Un événement protocolaire s’est subtilement métamorphosé en démonstration de loyauté politique. La cérémonie de baptême du nouveau siège de l’Assemblée nationale du Cameroun, organisée vendredi dernier à Yaoundé, a rassemblé près de 7 500 personnes pour une manifestation aux allures de meeting électoral. Loin d’une simple formalité administrative, le président de l’Assemblée nationale, Cavayé Yéguié Djibril, a orchestré un spectacle politique soigneusement calculé dans un contexte pré-électoral de plus en plus palpable.
Campagne présidentielle : le clan des « conservateurs » se positionne
Cette cérémonie, initialement présentée comme un simple dévoilement du nom « Assemblée nationale Paul Biya », s’est transformée en véritable plateforme de positionnement politique pour les tenants du pouvoir.
« Nous célébrons quelqu’un qui a très bien travaillé et nous pensons qu’il peut continuer à faire davantage », a déclaré sans ambiguïté Théodore Datouo, vice-président de l’Assemblée nationale et président du comité d’organisation de l’événement.

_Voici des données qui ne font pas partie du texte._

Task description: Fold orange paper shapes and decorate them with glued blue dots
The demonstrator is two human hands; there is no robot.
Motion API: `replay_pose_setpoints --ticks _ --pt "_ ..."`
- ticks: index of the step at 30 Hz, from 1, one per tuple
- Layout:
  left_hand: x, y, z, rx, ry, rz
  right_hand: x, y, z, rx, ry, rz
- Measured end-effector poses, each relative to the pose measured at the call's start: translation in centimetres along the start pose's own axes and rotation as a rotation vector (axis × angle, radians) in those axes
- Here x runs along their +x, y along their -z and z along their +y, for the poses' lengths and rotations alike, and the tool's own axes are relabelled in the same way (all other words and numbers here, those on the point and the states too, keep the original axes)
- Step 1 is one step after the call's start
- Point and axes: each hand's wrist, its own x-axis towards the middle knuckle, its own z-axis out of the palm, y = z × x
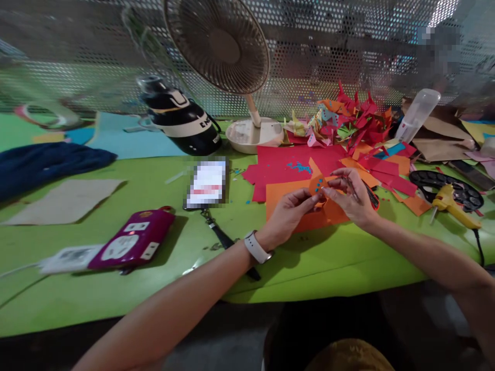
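A small folded orange paper piece (317, 181) with blue dots on its face is pinched between the thumb and fingers of my left hand (288, 211), which wears a white-banded watch (257, 247). My right hand (353, 198) is closed at the piece's right edge, thumb tip against it. Something thin seems to lie among the right fingers, too blurred to name. Below both hands lies an orange sheet (274, 198), partly over a red sheet (266, 162). Tiny blue bits (299, 167) are scattered on the red sheet.
Folded paper figures (359, 116) pile up at the back, right of a fan (253, 134). A yellow glue gun (444, 201) rests by a black palette (423, 179) on the right. Leftward are a black bottle (185, 123), a blurred-screen phone (207, 183) and a purple power strip (133, 239).
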Motion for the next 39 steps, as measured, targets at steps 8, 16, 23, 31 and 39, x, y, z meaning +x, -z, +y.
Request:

Le message politique était limpide lorsque Cavayé Yéguié Djibril a solennellement affirmé être prêt à « s’engager tant que ses forces le lui permettront » auprès de Paul Biya, s’affichant ainsi comme le chef de file des « conservateurs », ces partisans d’une nouvelle candidature du président sortant.
En l’absence du chef de l’État, représenté par son Premier ministre Joseph Dion Ngute, probable futur directeur de campagne, l’événement a pris une tournure hautement symbolique. Le dévoilement d’une stèle en marbre portant en lettres dorées le nom du président actuel évoque étrangement l’inauguration du palais de l’Unité par Ahmadou Ahidjo en 1982, quatre mois avant sa démission.
Dans une mise en scène méticuleusement orchestrée, Cavayé a stratégiquement décoré Bonaventure Mvondo Assam, dit « Bonivan », député du Dja et Lobo, mais surtout neveu et conseiller officieux de Paul Biya sur les questions parlementaires.
Parmi les participants triés sur le volet figuraient le lamido de Garoua, Ibrahim El Rachidine, et le sultan des Bamouns, Nabil Njoya, récemment intégrés au comité central du RDPC. Une parade de moto-taximen, groupe courtisé par les politiques, s’est également déroulée sous les yeux des partis alliés du RDPC, des associations de personnes en situation de handicap et des membres du clergé, avec à leur tête Jean Mbarga, évêque de Yaoundé.
Cette démonstration s’inscrit dans un contexte politique effervescent où les appels à candidature du président sortant se multiplient, tandis que Ferdinand Ngoh Ngoh, secrétaire général de la présidence, a récemment effectué une tournée politique remarquée.
À quelques mois d’une élection présidentielle cruciale, cette cérémonie illustre la bataille souterraine qui se joue entre les partisans du statu quo et ceux favorables à un passage de témoin au sein du parti au pouvoir.
Pensez-vous que cette démonstration de force de Cavayé Yéguié Djibril pourrait influencer la décision de Paul Biya concernant une éventuelle candidature pour un neuvième mandat?